The model behind the framework distills the observations made by McKinsey and allows for less abstraction. The owner of the project, as the name implies, is the final authority figure and is wholly accountable for the decisions being made within the project. Despite this large responsibility, they have to ensure all stakeholders are able to partake. They are also responsible for resolving conflict, creating an environment where ideas can be discussed openly.
The Veto Holder can block the project owners decisions, but shouldn’t exercise their authority frequently. Vetoes can only be passed if the owners are bound to jeopardize the outcome of the project. The Veto Holders serve as points of escalation and can only be used to make critical decisions. This will be familiar territory for those working in corporate settings. Escalating to the highest authorities within an organization is a last resort when all other means of collaboration have failed.

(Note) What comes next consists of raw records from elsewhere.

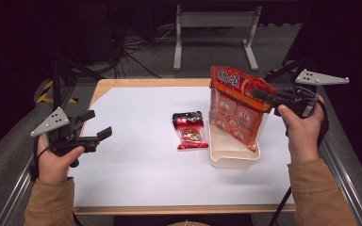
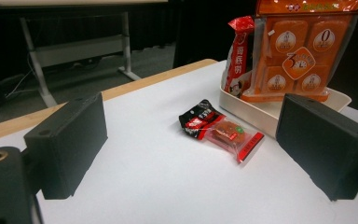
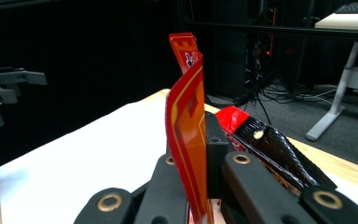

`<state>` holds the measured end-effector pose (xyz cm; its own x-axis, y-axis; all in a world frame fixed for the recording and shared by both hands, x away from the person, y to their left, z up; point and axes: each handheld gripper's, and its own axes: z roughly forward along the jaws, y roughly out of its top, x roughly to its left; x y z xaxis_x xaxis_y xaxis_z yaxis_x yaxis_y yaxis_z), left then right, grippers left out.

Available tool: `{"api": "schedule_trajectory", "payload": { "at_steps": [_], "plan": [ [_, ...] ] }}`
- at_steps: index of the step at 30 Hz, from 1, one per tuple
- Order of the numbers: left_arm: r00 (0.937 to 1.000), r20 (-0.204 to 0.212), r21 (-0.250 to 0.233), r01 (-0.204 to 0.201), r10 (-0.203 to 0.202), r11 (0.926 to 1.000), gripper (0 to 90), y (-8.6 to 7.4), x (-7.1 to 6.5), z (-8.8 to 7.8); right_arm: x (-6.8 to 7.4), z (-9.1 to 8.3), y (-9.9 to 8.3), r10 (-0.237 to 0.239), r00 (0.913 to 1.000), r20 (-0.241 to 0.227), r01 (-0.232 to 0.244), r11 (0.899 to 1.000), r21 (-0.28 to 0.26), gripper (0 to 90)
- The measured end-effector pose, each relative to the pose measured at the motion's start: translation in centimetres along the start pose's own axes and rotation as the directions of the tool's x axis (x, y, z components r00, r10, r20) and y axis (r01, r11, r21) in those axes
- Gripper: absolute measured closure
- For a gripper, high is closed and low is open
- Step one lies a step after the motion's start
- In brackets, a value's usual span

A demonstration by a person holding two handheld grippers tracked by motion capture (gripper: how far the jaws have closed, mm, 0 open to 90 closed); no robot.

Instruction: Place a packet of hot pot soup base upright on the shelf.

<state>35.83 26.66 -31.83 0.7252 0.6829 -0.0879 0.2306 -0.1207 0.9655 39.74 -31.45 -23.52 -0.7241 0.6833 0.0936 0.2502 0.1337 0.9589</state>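
A tall orange snack bag [image 1: 235, 101] stands upright in a white tray [image 1: 233, 160] right of the table's middle. My right gripper [image 1: 258, 94] is shut on the bag's top edge, and in the right gripper view the orange edge [image 3: 186, 126] sits pinched between the jaws. A red and black packet [image 3: 265, 140] lies just behind that bag; in the left gripper view this red packet [image 2: 237, 56] leans in the tray [image 2: 261, 114] beside the orange bag [image 2: 298, 51]. A small red and black snack packet [image 1: 190, 130] lies flat on the white sheet. My left gripper [image 1: 100, 123] hovers open at the left, with nothing between its jaws.
A white sheet [image 1: 141, 160] covers most of the wooden table [image 1: 122, 84]. Metal rails run along both sides of the table. Beyond the far edge stand a grey table frame [image 1: 214, 28] and floor cables in the dark.
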Motion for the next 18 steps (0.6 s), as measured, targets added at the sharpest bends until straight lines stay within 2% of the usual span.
{"api": "schedule_trajectory", "payload": {
  "at_steps": [7, 15, 18],
  "plan": [
    [1.0, 0.0, 0.003, 0.002, -0.002, 1.0, 9.5, -0.1, 0.0, 0.1, -0.5, 0.4, -1.2, 0.006, 0.9999, 0.014, -0.006, 1.0, 0.014, 90.0],
    [1.0, 0.002, 0.005, 0.004, -0.004, 1.0, 9.4, -0.1, 0.1, 0.1, -0.5, 0.5, -1.7, 0.008, 0.9999, 0.014, -0.008, 1.0, 0.005, 90.0],
    [1.0, 0.0, 0.006, 0.006, -0.006, 1.0, 9.4, -0.1, 0.1, 0.1, -0.5, 0.6, -2.2, 0.009, 0.9999, 0.014, -0.009, 1.0, 0.019, 90.0]
  ]
}}
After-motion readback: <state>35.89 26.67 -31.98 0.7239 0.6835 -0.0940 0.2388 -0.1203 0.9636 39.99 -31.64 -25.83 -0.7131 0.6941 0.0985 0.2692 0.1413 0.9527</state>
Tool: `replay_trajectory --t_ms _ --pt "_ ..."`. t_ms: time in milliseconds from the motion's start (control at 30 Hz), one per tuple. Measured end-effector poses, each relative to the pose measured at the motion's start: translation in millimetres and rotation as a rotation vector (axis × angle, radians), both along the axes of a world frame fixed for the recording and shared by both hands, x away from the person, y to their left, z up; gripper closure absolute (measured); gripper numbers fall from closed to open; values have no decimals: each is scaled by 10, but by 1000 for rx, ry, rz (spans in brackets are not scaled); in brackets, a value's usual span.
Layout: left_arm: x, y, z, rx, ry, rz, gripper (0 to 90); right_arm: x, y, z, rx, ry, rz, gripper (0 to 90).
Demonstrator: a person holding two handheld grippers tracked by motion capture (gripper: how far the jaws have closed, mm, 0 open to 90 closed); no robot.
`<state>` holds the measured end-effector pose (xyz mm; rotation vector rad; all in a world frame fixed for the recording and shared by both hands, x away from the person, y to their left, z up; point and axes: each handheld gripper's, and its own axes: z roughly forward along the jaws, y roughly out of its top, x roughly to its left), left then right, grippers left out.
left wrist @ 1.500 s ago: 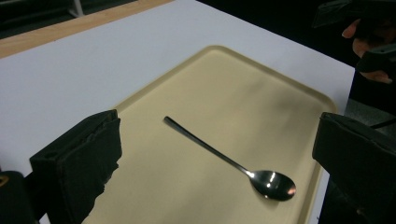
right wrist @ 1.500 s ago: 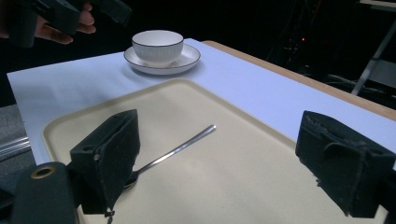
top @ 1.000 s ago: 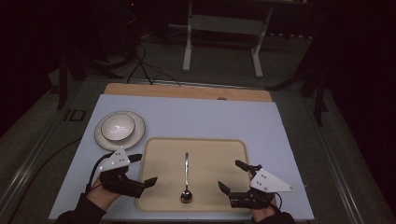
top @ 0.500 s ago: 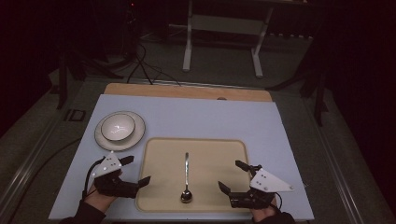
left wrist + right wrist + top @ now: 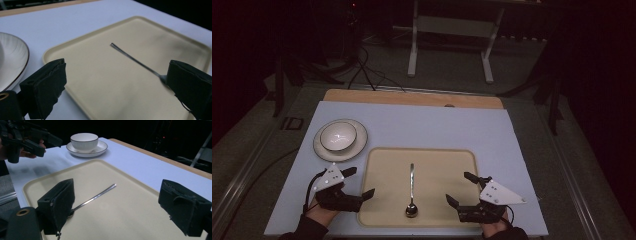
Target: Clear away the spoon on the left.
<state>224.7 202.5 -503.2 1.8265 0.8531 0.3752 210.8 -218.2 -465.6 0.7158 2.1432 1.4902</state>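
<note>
Nearest, at the table's front edge: left gripper [image 5: 353, 182] beside the tray's left rim, jaws wide apart, nothing between them; right gripper [image 5: 464, 189] over the tray's front right corner, jaws likewise spread and empty. Hands [image 5: 323, 212] gripping each from below.

Under both, pale blue table top [image 5: 437, 125], matte, with a beige tray [image 5: 447, 165] set near its front centre. On the tray's middle, a metal spoon [image 5: 411, 187]: long axis running straight front to back, bowl toward the person, thin handle pointing away. Seen between the jaws from the left gripper view [image 5: 135, 58] and from the right [image 5: 96, 196].

Farther, off the tray's back left corner, a white bowl [image 5: 338, 136] sitting on a saucer [image 5: 357, 147]. Beyond that, a wooden strip [image 5: 412, 97] along the far edge.

Past the table, dark room: grey floor, cables [image 5: 362, 75], a white metal stand [image 5: 449, 45].

Against half a second ago: left gripper shifted slightly toward the tray, right gripper unmoved, spoon in the same place.
</note>
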Motion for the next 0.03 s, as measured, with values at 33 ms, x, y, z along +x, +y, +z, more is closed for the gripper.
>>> replay_trajectory --t_ms 33 --pt "-4 -5 3 7 -5 2 40 0 0 1 0 -1 0 138"
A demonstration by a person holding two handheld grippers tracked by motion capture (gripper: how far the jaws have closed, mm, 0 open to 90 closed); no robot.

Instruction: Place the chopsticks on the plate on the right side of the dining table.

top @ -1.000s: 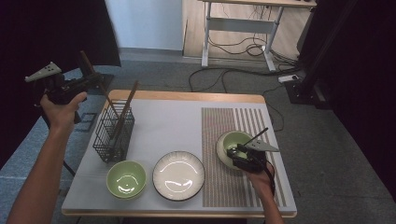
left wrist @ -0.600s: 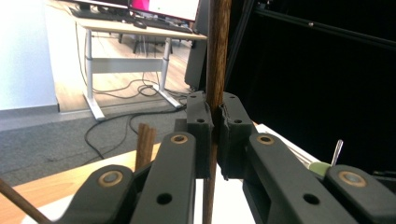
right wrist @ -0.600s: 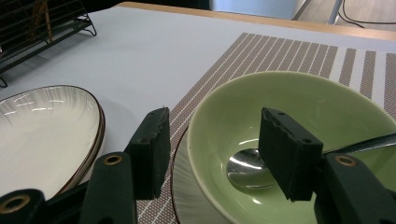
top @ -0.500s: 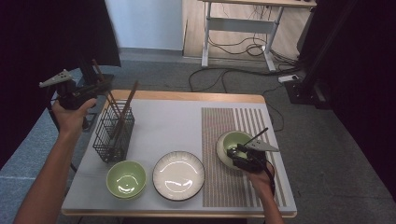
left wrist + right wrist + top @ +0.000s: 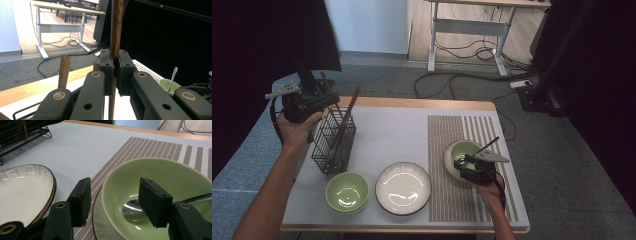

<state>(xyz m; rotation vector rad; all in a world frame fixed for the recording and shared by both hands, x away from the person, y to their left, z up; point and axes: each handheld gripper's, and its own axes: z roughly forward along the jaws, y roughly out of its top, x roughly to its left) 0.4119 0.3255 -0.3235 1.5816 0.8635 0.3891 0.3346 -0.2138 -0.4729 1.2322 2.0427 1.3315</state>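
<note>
high view: left gripper (image 5: 319, 97) above wire basket (image 5: 333, 143); two green bowls, one plate (image 5: 403, 187) | left gripper view: jaws clamp one chopstick (image 5: 115, 32); another beside | right gripper view: right gripper (image 5: 113, 201) apart, astride bowl (image 5: 155, 195) rim; one spoon (image 5: 133, 210) inside

I can read no text, label, brand, number or sign anywhere here.
</note>
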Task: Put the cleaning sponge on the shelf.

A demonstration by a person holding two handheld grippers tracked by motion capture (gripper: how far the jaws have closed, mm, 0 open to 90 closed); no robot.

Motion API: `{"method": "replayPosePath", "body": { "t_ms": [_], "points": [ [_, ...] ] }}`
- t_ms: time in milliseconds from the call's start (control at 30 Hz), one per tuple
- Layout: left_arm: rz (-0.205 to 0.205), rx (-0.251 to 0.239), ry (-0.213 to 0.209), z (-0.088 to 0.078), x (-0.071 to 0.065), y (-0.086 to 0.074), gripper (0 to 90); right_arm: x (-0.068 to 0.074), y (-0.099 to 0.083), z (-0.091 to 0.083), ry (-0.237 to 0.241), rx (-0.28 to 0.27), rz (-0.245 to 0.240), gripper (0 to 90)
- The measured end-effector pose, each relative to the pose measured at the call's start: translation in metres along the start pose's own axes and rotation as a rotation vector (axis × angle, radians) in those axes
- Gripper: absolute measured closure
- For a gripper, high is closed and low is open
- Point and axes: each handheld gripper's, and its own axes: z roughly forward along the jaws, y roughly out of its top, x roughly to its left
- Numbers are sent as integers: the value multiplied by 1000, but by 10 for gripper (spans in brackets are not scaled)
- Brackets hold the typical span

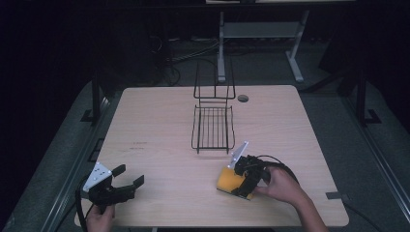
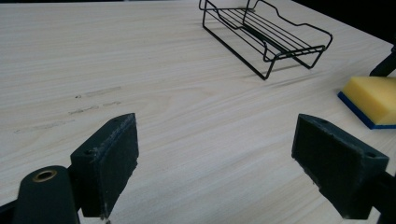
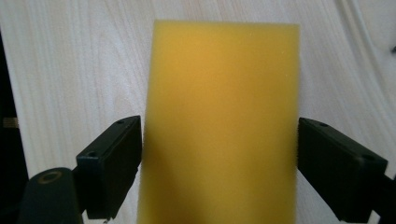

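Sponge (image 3: 222, 121) sitting between my wide-open right gripper (image 1: 245, 175), unclamped; I'm centring before squeezing. Left gripper (image 1: 126, 178) idling agape, empty, at 8 o'clock on tabletop (image 1: 159, 121).

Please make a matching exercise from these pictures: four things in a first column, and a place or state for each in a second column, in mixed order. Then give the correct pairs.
Things:
1. sponge
2. wire rack
3. left gripper
4. right gripper

Places or states:
A. black, empty, at the middle of the table
B. open, above bare wood near the table's front left corner
C. yellow with a blue underside
D. open, one jaw at each side of the sponge

Pairs: 1-C, 2-A, 3-B, 4-D
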Motion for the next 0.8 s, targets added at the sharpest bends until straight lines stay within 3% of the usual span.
{"method": "replayPosePath", "body": {
  "t_ms": [800],
  "points": [
    [-6,-8,1,-1,0,0,140,3,3,16,-16,27,-35,170]
  ]
}}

Influencers in turn implement the decisions from the owners or consult owners through their expertise on how to progress the project. Owners of the projects have to ensure the influencers can voice their expertise and be able to counter decisions made among the stakeholders. Whether or not BCG wanted to lean into buzzwords, having a committee of experts, who might not necessarily be involved with the project, can be a valuable addition toward a successful delivery.
The last group in the framework are the supporters, who provide information to decision makers, but aren’t part of the decision making process itself. The support role cannot be trivialized, as they are essential for owners who need to stay up to date about the project’s progress. BCG’s framework is but one of many and one might argue whether it doesn’t add more unnecessary complexity. However, it can serve as a blueprint for project structuring and solicit better engagement from group members.
Organizational complexity
We purposely framed this article beyond data collection and interpretation, as data exists and flows within complex and large organizations. Along this road, there are many decision makers who interpret the data differently from their organizational counterparts. In some cases, they’ll even skew the data or the optics of it, to serve their message. This can be as simple as changing the values along the axis of a graph, or leaving out certain portions that would hurt the overall message.
Case in point remains that as a marketer you exist within this tightly knit web, may it be in projects, or trying to achieve your targets. Marketers will have to distill the data at hand through visualization or include only that is relevant to the story. We are big proponents of collecting as much data as you can, but only use what is relevant to the story and complement it with additional data when necessary.
Business leaders in turn have a duty to create the necessary conditions where data is openly discussed to allow for new interpretations that otherwise would be subject to biases. As a leader, tracking metrics shouldn’t invite unsolicited behavior, however. They should be grounded in reality, achievable and not cannibalize on existing revenue streams. This is easier said than done, as within larger organizations, a certain form of hierarchy needs to exist and as many operations run simultaneously, determining which suit best for organization optimization can be tricky.
That doesn’t mean no efforts can be made to drive egalitarian frameworks. A good example is the Dutch game developer Guerilla games, who used a studio-wide pitch process, where all employees could pitch their ideas for a new game. The forum concept led to one of the most successful franchises in the studio’s history.